Do ponto de vista técnico, não há grandes limitações em relação ao início do uso de maquilagem na área dos olhos. Cada vez mais cedo as meninas querem aderir à moda, mas pensamos que é extravagante, precoce e arriscado antes dos dez anos. Extravagante por roubar da criança aquele ar pueril tão peculiar, precoce por imprimir nelas o modelo de pequena mulher adulta e arriscado por não terem nesta idade maturidade bastante para tomar os cuidados necessários. Uma pergunta muito comum na prática clínica é como conseguir se maquiar depois dos 45 anos, quando nossa capacidade visual declina para perto. Diante do espelho os óculos de leitura são um estorvo sem o qual, no entanto, não se tem precisão para acertar, por exemplo, a borda palpebral. Nossa orientação é o uso de “óculos para retirada de sobrancelhas”. Estes dispositivos têm uma lente positiva, de 1, 2 ou 3 graus comumente, que gira diante de um olho e outro. Com a lente no olho direito se maquila o esquerdo e invertendo-se o direito pode ser embelezado.

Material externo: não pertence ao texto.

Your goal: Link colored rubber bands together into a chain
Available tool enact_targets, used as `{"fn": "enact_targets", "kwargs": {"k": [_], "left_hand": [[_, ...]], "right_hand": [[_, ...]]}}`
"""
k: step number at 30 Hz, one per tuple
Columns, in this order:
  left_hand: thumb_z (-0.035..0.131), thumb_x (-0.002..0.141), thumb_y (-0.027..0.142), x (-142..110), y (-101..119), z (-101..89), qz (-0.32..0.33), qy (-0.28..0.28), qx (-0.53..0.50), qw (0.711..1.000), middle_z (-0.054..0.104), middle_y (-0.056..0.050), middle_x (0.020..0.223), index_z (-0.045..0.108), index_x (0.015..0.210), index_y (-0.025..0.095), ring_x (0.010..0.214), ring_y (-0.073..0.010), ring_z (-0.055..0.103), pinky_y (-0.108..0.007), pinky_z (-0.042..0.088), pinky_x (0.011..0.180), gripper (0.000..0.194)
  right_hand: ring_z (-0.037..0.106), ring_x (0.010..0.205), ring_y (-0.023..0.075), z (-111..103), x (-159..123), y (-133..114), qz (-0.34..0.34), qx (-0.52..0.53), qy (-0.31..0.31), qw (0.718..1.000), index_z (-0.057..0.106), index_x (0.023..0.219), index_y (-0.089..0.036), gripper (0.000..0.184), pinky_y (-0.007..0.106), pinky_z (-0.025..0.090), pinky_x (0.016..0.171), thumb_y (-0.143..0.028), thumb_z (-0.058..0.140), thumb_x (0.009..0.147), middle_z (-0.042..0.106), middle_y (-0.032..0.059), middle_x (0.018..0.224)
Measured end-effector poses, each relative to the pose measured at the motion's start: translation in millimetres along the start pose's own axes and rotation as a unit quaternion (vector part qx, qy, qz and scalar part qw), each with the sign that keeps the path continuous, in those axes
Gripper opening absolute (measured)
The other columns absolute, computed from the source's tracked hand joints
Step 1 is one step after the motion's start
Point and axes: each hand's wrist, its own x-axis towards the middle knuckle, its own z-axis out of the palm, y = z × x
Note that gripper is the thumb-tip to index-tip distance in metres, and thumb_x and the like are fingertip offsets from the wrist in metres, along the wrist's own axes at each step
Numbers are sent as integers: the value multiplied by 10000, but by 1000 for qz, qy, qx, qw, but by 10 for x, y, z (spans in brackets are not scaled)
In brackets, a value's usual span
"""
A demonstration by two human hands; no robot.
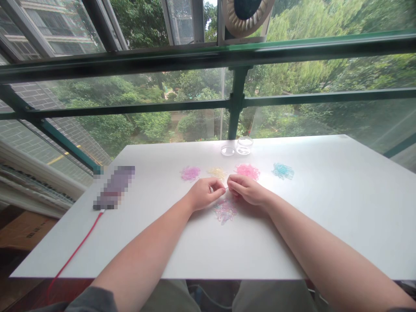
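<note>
My left hand (208,193) and my right hand (246,189) meet almost fingertip to fingertip above the middle of the white table (146,255). Both pinch, and a thin pinkish piece, perhaps a small rubber band, shows in the narrow gap between them. Just below lies a mixed pile of small, thin, translucent bands (225,211) in several colours. Beyond the hands, sorted by colour, are a purple pile (190,173), a yellow pile (216,173), a pink pile (247,170) and a teal pile (283,170). My right hand partly covers the pink pile's near edge.
A clear round jar (244,146) stands at the table's far edge, its clear lid (228,151) beside it. On the left lies a pixelated dark flat object (114,187) with a red cable (78,249) running off the front edge. Green window rails (201,105) rise behind.
</note>
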Motion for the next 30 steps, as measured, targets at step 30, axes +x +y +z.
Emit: {"fn": "enact_targets", "kwargs": {"k": [30], "left_hand": [[546, 694, 300, 79, -32, -57, 21, 205, -237, 949, 470, 22, 570, 484, 631, 159, 576, -96, 430, -239, 373, 589, 167]], "right_hand": [[472, 519, 96, 28, 0, -12, -34, 10, 17, 999, 413, 711, -196, 189, 233, 394, 500, -312, 447, 855, 443, -39, 597]]}}
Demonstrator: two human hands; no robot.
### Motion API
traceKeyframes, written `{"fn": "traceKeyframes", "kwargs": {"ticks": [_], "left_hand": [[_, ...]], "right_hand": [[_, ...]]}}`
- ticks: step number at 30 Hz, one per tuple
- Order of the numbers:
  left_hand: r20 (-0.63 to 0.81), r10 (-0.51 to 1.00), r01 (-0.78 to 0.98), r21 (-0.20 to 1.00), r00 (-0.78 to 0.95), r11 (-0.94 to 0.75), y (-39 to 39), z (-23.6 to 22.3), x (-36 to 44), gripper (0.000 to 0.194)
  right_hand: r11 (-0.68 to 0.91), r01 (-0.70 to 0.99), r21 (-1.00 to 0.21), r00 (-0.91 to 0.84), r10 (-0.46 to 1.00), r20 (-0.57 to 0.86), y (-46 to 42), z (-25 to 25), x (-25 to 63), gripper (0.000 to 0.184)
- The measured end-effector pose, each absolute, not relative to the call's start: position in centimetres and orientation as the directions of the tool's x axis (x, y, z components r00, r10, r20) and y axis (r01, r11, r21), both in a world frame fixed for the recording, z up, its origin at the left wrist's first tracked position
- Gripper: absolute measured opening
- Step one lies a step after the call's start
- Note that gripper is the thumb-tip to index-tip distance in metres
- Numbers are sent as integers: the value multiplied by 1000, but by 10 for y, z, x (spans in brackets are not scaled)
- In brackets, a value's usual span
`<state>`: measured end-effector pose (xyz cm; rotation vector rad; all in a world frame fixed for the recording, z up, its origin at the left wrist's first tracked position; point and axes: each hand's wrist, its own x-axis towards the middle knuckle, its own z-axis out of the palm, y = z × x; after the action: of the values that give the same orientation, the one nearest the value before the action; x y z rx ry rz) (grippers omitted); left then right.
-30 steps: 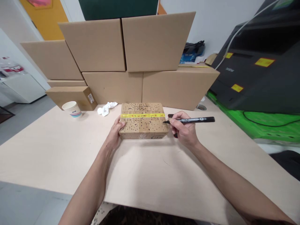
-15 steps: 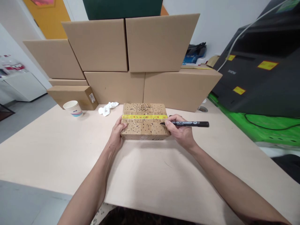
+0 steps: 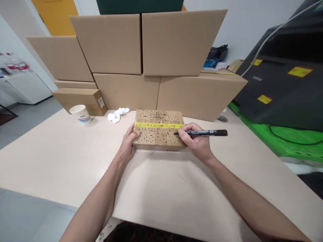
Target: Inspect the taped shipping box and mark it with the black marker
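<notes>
A small cardboard box (image 3: 161, 137) lies on the table in front of me, its top covered with many short black marks. Yellow tape (image 3: 153, 125) with red print runs across it. My left hand (image 3: 128, 143) grips the box's left end, thumb on the top face and the other fingers mostly hidden behind the side. In my right hand (image 3: 196, 141) is a black marker pen (image 3: 209, 133), held in a writing grip. Its tip is at the right part of the box top, below the tape; whether it touches cannot be made out. The right hand rests by the box's right end.
Large cardboard boxes (image 3: 184, 43) are stacked along the back of the table (image 3: 63, 161). A paper cup (image 3: 80, 113) and crumpled white tissue (image 3: 118, 114) stand at the back left. A tape roll (image 3: 222, 118) lies at the back right, near a dark machine (image 3: 280, 90) on a green surface.
The whole view has shifted slightly, so the scene sits a little further right. The marker tip remains over nearly the same part of the box, and both grips are unchanged.
</notes>
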<state>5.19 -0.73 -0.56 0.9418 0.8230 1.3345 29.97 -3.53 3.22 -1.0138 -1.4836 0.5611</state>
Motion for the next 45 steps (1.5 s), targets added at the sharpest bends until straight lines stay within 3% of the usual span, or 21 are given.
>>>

Para finalizarmos, há que se dizer que é mito pensar que maquilagem faz diminuir a visão, piora o olho seco, faz crescer pterígio ou provoca o aparecimento de catarata. Dentre estes equivocados pensamentos, destacamos a questão do olho seco. Olho seco é uma entidade clínica que se caracteriza pela perda da capacidade de lubrificação de nossa lágrima. Como afirmado acima, maquilagem não é causa de olho seco, mas devemos nos lembrar que diante de um olho seco já instalado, a maquilagem pode agravar momentaneamente a sensação de sequidão ou perda de lubrificação. É isto aí mulher! Com algum conhecimento e adotando alguns cuidados básicos, você pode ser cada vez mais bela em sua labuta multifuncional ou simplesmente nas aparições no melhor estilo da perfeição que Deus te deu!